WHAT TO WORK ON: Pull every line holding the word "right" out of the data and copy it.

DATA BLOCK:
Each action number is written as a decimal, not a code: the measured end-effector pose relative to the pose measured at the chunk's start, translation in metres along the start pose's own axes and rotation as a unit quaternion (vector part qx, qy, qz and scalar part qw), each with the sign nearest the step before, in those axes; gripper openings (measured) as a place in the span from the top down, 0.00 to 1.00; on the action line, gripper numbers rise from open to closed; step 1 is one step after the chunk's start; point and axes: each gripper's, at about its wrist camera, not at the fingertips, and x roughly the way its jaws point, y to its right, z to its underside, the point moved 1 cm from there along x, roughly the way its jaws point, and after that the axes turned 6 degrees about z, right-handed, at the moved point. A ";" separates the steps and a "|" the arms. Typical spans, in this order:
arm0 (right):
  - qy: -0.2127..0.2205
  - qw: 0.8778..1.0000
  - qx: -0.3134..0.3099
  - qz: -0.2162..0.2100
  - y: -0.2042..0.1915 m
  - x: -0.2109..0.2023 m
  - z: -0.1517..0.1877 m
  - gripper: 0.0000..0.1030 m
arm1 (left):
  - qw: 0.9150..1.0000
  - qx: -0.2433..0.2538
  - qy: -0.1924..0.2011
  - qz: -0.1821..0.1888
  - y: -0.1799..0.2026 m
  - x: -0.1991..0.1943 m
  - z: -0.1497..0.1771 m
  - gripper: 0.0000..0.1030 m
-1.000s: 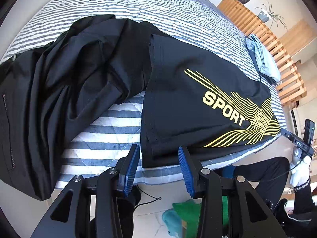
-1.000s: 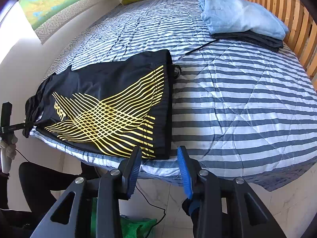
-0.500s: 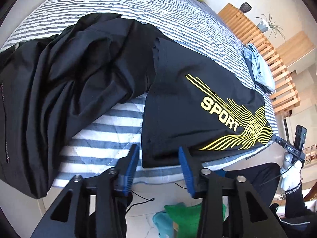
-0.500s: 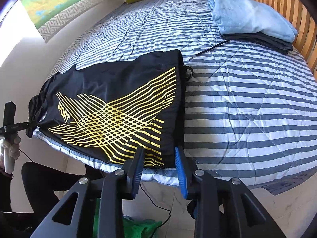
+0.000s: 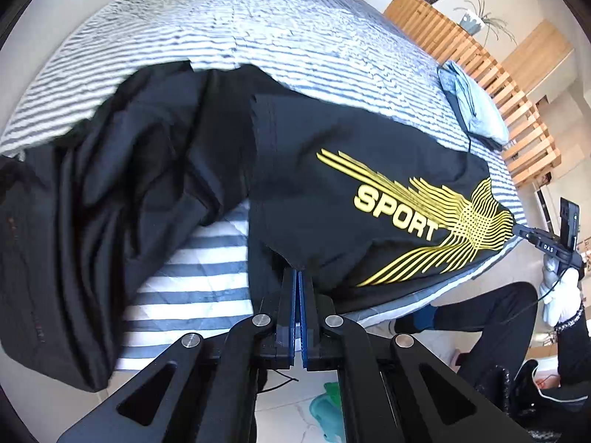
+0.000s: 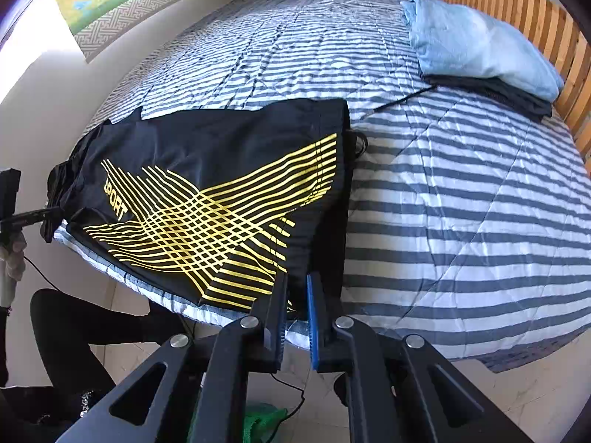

EXERCISE ANSWER:
Each action number is written as a decimal, not a code: the measured end-effector pose relative to the pose measured at the chunk's start, translation in metres along the start pose's own axes and rotation as a unit quaternion (vector part qx, qy, qz and scalar part qw), each with the sign nearest the step before, in those axes; gripper openings (measured) as a place in the span from the top down, 0.00 to 1.00; on the action line, gripper numbers rise from open to closed; step 1 is one step after the chunk's start; point and axes: each gripper's, at about its wrist camera, not at the fingertips, and x roughly the way its jaws point, y to its right, z to its underside, the point moved 1 cm from there along x, roughly the way its jaws point, and after that the axes turned 6 degrees about z, right-handed, at the moved point. A ";" separates the steps and a "|" the arms. Typical spans, in this order:
arm0 (right):

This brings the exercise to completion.